* Activity *
Find each line of the entries with the string "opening", please, and copy it.

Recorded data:

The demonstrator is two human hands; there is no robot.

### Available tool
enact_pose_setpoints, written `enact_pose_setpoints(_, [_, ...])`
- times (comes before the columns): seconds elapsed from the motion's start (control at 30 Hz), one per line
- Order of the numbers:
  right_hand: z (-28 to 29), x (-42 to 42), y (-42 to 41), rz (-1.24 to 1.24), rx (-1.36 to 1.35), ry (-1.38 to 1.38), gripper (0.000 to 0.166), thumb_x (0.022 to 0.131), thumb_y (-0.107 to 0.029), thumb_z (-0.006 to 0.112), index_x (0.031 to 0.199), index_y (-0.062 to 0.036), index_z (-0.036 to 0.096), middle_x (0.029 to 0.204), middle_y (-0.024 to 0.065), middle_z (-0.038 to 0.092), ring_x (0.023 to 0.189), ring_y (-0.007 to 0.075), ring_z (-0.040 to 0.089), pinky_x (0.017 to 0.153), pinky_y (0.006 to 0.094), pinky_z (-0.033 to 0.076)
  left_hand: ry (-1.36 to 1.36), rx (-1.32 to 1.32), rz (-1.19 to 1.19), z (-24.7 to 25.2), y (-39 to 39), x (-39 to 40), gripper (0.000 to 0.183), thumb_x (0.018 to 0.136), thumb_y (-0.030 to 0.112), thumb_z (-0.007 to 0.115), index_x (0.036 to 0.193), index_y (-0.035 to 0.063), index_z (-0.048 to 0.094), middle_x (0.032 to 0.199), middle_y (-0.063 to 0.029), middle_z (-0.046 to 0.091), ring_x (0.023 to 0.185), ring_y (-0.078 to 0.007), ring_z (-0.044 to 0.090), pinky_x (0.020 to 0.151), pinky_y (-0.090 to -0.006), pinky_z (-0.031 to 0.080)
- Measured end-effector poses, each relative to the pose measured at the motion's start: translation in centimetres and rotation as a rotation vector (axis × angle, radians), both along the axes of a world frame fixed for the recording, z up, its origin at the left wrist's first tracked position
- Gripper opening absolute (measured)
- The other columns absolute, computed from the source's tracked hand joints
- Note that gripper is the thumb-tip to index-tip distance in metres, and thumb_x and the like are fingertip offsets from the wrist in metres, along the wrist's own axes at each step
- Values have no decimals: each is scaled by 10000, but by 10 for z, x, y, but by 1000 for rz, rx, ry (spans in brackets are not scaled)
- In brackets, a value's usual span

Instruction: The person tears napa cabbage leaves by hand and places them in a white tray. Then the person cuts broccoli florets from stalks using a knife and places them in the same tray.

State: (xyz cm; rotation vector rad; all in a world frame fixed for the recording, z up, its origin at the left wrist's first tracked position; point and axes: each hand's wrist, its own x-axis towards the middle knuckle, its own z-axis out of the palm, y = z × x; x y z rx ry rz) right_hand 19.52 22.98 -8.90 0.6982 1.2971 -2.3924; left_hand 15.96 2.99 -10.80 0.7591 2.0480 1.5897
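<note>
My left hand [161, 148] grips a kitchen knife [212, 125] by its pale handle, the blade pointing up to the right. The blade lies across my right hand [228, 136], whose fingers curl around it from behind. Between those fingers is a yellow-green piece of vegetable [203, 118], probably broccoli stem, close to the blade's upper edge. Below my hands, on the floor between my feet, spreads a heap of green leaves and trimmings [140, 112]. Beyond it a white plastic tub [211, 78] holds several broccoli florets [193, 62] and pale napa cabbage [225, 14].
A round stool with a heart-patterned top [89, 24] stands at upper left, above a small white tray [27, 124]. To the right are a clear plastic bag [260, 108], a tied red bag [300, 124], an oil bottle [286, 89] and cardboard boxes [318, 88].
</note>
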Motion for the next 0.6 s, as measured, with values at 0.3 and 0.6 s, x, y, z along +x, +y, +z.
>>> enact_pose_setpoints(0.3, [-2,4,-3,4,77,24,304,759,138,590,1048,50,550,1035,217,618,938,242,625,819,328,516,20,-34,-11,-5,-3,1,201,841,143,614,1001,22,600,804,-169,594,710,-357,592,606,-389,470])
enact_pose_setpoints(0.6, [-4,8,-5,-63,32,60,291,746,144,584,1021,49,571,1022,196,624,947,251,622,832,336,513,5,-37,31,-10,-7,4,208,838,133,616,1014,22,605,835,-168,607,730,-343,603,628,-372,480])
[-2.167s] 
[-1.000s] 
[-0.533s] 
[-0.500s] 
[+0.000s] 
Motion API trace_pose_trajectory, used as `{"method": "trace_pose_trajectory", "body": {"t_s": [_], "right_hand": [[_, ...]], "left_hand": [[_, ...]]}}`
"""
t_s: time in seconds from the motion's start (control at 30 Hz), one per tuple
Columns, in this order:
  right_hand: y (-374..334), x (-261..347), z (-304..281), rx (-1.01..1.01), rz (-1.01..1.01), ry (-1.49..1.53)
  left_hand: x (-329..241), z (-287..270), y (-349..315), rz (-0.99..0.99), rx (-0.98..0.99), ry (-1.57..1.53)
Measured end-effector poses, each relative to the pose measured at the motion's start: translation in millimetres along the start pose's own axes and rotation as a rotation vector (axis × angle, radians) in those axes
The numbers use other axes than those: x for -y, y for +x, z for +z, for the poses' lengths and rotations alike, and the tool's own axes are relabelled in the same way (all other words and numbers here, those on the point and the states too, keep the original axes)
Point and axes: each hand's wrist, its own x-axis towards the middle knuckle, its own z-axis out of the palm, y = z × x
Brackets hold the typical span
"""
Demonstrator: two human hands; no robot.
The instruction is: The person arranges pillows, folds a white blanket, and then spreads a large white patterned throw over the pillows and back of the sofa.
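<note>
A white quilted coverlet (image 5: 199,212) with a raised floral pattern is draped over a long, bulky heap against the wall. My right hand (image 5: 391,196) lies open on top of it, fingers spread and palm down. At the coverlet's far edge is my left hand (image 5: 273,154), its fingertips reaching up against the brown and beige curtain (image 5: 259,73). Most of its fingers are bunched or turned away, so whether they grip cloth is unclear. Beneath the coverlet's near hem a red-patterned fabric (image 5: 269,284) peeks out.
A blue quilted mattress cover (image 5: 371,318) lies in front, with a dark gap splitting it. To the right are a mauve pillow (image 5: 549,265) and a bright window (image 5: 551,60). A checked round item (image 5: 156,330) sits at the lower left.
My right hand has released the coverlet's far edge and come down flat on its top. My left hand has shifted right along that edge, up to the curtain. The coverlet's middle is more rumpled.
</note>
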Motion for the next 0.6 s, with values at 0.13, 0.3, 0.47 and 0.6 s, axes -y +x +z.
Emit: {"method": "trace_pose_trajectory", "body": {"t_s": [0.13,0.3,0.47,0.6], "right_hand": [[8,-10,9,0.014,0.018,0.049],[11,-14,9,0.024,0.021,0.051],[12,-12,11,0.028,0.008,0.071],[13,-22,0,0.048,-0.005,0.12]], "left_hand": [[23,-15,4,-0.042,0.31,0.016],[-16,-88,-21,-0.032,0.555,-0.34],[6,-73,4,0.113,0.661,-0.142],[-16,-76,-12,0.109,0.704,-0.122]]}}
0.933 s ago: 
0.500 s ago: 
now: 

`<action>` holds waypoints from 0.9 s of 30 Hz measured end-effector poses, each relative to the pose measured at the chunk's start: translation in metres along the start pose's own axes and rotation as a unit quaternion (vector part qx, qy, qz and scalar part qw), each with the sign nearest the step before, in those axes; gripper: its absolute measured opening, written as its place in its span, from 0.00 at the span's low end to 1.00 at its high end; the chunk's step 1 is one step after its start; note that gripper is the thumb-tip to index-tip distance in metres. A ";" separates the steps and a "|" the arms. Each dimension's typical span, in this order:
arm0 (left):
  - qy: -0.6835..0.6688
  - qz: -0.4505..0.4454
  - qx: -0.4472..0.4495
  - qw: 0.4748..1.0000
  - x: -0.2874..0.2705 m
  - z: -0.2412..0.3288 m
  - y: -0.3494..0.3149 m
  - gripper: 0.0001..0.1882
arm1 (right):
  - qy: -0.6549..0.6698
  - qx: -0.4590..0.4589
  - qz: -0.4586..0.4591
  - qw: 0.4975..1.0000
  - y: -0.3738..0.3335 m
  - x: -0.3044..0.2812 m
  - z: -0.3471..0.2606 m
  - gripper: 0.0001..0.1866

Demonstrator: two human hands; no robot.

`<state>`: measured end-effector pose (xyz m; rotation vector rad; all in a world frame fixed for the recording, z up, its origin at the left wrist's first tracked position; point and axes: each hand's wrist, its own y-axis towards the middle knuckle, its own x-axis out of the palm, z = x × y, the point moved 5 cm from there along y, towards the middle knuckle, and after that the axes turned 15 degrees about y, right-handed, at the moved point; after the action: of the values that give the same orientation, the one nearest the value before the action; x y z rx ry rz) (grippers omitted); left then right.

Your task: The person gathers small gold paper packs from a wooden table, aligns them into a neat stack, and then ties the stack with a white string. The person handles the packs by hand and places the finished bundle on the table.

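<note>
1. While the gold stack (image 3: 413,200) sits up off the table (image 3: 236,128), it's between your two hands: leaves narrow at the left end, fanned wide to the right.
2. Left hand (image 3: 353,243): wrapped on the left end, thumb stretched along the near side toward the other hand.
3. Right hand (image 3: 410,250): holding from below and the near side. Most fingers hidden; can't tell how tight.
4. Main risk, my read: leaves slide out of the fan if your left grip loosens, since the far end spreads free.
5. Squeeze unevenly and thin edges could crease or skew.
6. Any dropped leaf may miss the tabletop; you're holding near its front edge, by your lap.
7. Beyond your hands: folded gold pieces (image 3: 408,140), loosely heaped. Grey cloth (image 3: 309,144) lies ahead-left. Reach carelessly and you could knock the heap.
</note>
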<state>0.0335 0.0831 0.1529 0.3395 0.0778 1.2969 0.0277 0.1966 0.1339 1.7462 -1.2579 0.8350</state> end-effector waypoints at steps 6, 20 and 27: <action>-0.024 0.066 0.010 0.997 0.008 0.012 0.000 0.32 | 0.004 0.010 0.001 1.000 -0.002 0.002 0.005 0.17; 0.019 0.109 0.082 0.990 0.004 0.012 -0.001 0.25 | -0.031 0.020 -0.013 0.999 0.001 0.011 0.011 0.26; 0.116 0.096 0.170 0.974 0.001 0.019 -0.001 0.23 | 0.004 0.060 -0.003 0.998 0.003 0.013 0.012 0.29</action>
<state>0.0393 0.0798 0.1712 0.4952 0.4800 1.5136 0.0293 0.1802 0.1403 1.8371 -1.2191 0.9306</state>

* Exercise solution *
- Gripper opening absolute (measured)
`<action>` holds waypoints from 0.9 s of 30 Hz measured end-effector poses, each relative to the pose measured at the chunk's start: translation in metres along the start pose's own axes and rotation as a unit quaternion (vector part qx, qy, qz and scalar part qw), each with the sign nearest the step before, in those axes; gripper: its absolute measured opening, written as its place in its span, from 0.00 at the span's low end to 1.00 at its high end; the chunk's step 1 is one step after its start; note that gripper is the thumb-tip to index-tip distance in metres. A ";" separates the steps and a "|" the arms. Each dimension's typical span, in this order:

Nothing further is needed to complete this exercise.